Canadians & The Oscar – 2023
By Staff Editors
(March 12, 2023 – Toronto, ON) When the 95th edition of the Academy Awards unfolds tonight as it should, the competition will be fierce with 10 feature films vying for the single Best Film award. Two films with substantial Canadian content are on the list and they are James Cameron’s Avatar: The Way of Water and Sarah Polley’s Women Talking. Neither is a “Canadian” film, but it’s hard to deny they are two extremely good cinematic storytellers.
One of the reasons Avatar: The Way of Water is on the list is when it was launched not many people were going to movies and the entire industry was in a funk. When they stopped counting the 2022 box office take worldwide, Cameron’s film was on top with more than 2.2 billion dollars. That’s billion, with a B. Often referred to as Avatar 2, this is the second instalment in the multi-film, multi-decade saga. It is also up for awards in best visual effects, best production design and best sound. James Cameron was not nominated for Best Director.
Sarah Polley has made her mark adapting books into screenplays. The first was her first feature film, Away From Her, based on the Alice Munro story, The Bear Came Over the Mountain. She also adapted Margaret Atwood’s book Alias Grace, writing each episode of the mini-series. Her latest, Women Talking, is based on the book by Miriam Toews and Polley is nominated for Best Adapted Screenplay. Her last Oscar-nominated film was the 2012 revealing Stories We Tell about her family. Sarah Polley, like Cameron, was not nominated for Best Director.
Another feature with some noted Canadian talent is The Whale. Nominally Canadian actor Brendan Fraser is up for a Best Actor award and the Montreal-based prosthetics whiz Adrien Morot is up for Best Makeup artist for his work creating the physical transformation of Fraser into the obese English professor. Fraser already has many nominations and several film festival awards, but nailing an Academy Award would be nice for a guy that had essentially been forgotten by Hollywood. Thirteen years ago, Adrien Morot picked up a nomination for his work on the Canadian feature Barney’s Version.

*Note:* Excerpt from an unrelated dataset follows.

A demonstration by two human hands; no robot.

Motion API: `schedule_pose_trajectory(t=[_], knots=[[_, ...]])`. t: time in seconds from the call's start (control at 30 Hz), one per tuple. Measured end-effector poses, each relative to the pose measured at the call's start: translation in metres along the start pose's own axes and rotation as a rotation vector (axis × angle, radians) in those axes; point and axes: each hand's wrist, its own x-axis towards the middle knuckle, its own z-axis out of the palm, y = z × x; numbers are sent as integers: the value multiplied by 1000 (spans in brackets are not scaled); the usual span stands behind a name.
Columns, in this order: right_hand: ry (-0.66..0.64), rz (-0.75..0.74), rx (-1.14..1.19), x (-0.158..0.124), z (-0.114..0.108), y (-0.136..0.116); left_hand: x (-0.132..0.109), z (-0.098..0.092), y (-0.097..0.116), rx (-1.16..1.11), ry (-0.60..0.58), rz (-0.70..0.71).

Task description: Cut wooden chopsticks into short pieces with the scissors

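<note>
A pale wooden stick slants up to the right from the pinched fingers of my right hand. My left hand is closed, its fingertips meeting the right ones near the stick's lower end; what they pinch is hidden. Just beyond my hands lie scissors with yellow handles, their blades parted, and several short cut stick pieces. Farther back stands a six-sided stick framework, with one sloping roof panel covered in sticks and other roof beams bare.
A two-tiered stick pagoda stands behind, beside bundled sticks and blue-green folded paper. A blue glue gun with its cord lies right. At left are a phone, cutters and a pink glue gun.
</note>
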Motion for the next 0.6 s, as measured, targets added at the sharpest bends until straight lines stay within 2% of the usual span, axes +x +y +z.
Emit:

Three animated films with strong Canadian connections have been nominated, two features and a short. Domee Shi won an Oscar for her 2018 short Bao and is back in Hollywood with Turning Red. Set in Toronto’s Chinatown East area, it tells the story of a 13-year-old Chinese-Canadian girl who unwillingly transforms into a giant red panda whenever she is overwhelmed by life as an adolescence.
Toronto’s Sheridan College is renowned for its animation program and Chris Williams is one of its stars. He directed 2008’s Oscar-nominated Bolt, then won an Academy Award for 2015’s Big Hero 6 and was co-director on 2016’s Moana, which was also nominated. This year he’s nominated for The Sea Beast about an orphaned girl who teams up with a legendary sea monster hunter.
Turning Red and The Sea Beast are competing against Guillermo del Toro’s Pinocchio, Marcel the Shell with Shoes On and Puss in Boots: The Last Wish.
The National Film Board already has a large collection of Academy Awards and hopes to add one more with the short The Flying Sailor from Calgary-based animators Wendy Tilby and Amanda Forbis. They previously worked together on the Oscar-nominated shorts When The Day Breaks (2000) and Wild Life (2012). The Flying Sailor is based on the real-life 1917 Halifax ship explosion.
Two documentaries are in the running for golden glory tonight. Ina Fichman is one of the producers behind Fire of Love, which tells the story Katia and Maurice Krafft. For two decades, the daring French volcanologist couple roamed the planet, chasing eruptions and documenting their discoveries. Director Sara Dosa has fashioned a lyrical celebration of the intrepid scientists’ spirit of adventure, drawing from the Kraffts’ spectacular archive. The volcano scientists and life partners died during a 1991 volcanic eruption on Japan’s Mount Unzen.
Daniel Roher, who gave us the remarkable and totally enjoyable Once Were Brothers about Robbie Robertson and The Band is back with a look into the life of a man who is a thorn in Vladimir Putin’s side, Russian opposition leader Alexei Navalny. Navalny is about the events related to his poisoning and the subsequent investigation. He fell sick during a flight from Tomsk to Moscow, and was hospitalized in serious condition. He was then taken to a hospital in Omsk after an emergency landing there, and put in a coma. Two days later, he was evacuated to the Charité hospital in Berlin, Germany. The use of the nerve agent was confirmed by five certified laboratories. Navalny shows how Bellingcat journalist Christo Grozev and Maria Pevchikh, the head investigator for Navalny’s Anti-Corruption Foundation, reveal the details of a plot that indicates the involvement of Putin. Navlany screened at the 2022 Sundance Film Festival where it won the Audience Award in the US Documentary competition.
Good luck to one and all. We’ll be watching.